**Task to complete**. With the pictures excluded, reproduce all of the data exactly.

**Data**.
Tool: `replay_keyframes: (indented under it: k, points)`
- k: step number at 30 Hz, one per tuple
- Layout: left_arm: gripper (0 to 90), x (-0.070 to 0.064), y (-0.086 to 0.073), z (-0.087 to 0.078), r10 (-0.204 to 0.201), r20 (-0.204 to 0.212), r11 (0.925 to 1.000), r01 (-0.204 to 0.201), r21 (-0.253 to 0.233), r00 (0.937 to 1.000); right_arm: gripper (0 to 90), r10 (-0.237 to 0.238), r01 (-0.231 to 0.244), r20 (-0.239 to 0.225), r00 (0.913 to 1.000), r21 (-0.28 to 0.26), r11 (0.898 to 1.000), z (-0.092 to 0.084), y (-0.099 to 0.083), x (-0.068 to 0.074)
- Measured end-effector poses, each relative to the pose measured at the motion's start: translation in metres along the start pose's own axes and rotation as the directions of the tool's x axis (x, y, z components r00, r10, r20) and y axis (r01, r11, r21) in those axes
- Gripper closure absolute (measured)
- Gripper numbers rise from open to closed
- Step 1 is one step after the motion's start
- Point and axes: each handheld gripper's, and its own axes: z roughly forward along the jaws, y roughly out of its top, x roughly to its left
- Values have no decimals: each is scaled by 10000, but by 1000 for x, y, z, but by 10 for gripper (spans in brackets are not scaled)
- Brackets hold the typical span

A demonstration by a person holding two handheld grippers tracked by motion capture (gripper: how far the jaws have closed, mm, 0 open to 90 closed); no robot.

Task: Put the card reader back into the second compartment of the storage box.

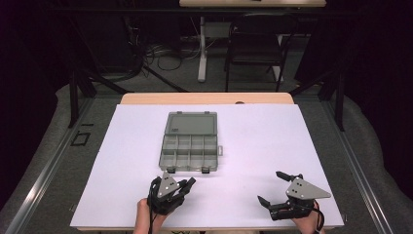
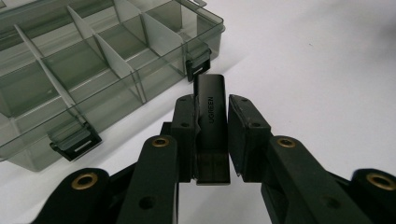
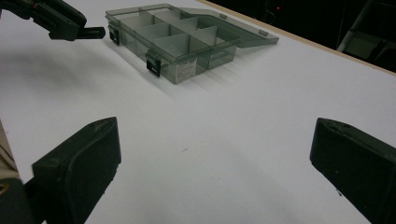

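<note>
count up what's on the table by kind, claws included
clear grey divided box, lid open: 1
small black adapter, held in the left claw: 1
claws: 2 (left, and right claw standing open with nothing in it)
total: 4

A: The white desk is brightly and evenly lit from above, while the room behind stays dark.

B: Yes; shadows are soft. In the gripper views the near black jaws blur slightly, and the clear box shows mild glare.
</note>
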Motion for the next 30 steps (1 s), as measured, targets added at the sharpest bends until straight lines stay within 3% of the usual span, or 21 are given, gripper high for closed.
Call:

**Solution to the exercise**.
Tool: `replay_keyframes: (indented under it: k, points)`
- k: step number at 30 Hz, one per tuple
- Layout: left_arm: gripper (0 to 90), x (-0.070 to 0.064), y (-0.086 to 0.073), z (-0.087 to 0.078), r10 (-0.204 to 0.201), r20 (-0.204 to 0.212), r11 (0.925 to 1.000), r01 (-0.204 to 0.201), r21 (-0.253 to 0.233), r00 (0.937 to 1.000); right_arm: gripper (0 to 90), r10 (-0.237 to 0.238), r01 (-0.231 to 0.244), r20 (-0.239 to 0.225), r00 (0.913 to 1.000), r21 (-0.28 to 0.26), r11 (0.898 to 1.000), z (-0.092 to 0.084), y (-0.099 to 0.083), x (-0.068 to 0.074)
- Measured end-effector poses, each relative to the pose measured at the motion's start: translation in metres along the start pose's own axes and rotation as the directions of the tool's x axis (x, y, z components r00, r10, r20) and y axis (r01, r11, r21) in those axes
- Gripper closure absolute (measured)
- Gripper numbers rise from open to closed
- Step 1 is one step after the motion's start
- Point and axes: each handheld gripper's, and its own axes: z roughly forward along the jaws, y roughly out of its top, x roughly to its left
- Values have no decimals: each is scaled by 10000, but by 1000 for x, y, z, but by 10 for gripper (spans in brackets are not scaled)
- Brackets hold the typical span

A demonstration by a person holding two handheld grippers tracked by motion capture (gripper: how far the jaws have closed, mm, 0 open to 90 closed); no robot.

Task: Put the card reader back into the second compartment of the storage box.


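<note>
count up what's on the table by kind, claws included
clear grey divided box, lid open: 1
small black adapter, held in the left claw: 1
claws: 2 (left, and right claw standing open with nothing in it)
total: 4

A: The white desk is brightly and evenly lit from above, while the room behind stays dark.

B: Yes; shadows are soft. In the gripper views the near black jaws blur slightly, and the clear box shows mild glare.
</note>
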Motion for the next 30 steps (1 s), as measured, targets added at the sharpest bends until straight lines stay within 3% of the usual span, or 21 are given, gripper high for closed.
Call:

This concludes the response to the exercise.